There was no error in the denial of the motion for a directed verdict.

The defendant was charged in each count with the common law offence of indecent exposure. Each count followed the statutory form for an indictment or complaint for “Exposure of person.” G. L. (Ter. Ed.) c. 277, § 79, Schedule of Forms of Pleadings, page 3250.

1. The defendant contends that the evidence did not warrant a verdict of guilty on the first count of the complaint for the reason that there was no evidence that the defendant was seen in the act of exposure by more than one person, a nineteen year old girl.

It is true that there was no such evidence. But such evidence was not essential to support a conviction. In Commonwealth v.
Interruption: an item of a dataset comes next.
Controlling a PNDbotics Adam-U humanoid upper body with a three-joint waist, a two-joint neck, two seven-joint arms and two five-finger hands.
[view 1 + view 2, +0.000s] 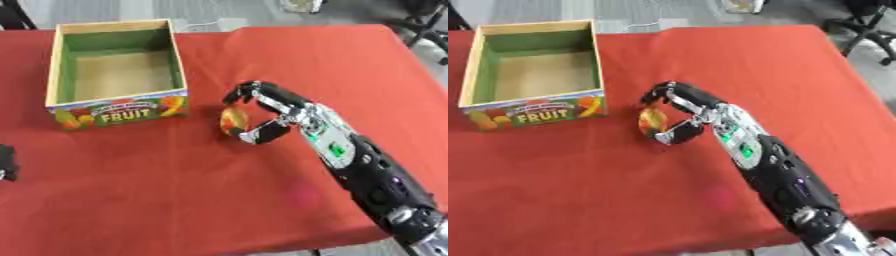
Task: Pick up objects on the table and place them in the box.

Bishop, 296 Mass. 459, 462, where, as in the present case, the defendant was charged with the common law offence of indecent exposure, it was held that the judge was not required to find the defendant not guilty, though the “proof did not establish that the defendant committed the offence charged” in a public place “wherein were great numbers of people,” the court saying: “But the offence charged and the evidence required to prove it do not depend on the number present. ‘ It is enough if it be an intentional act of lewd exposure, offensive to one or more persons.’ Commonwealth v. Cummings, 273 Mass. 229, 231.” The evidence warranted a finding of these essential facts. Unless the Bishop case is to be overruled it is decisive of the present case.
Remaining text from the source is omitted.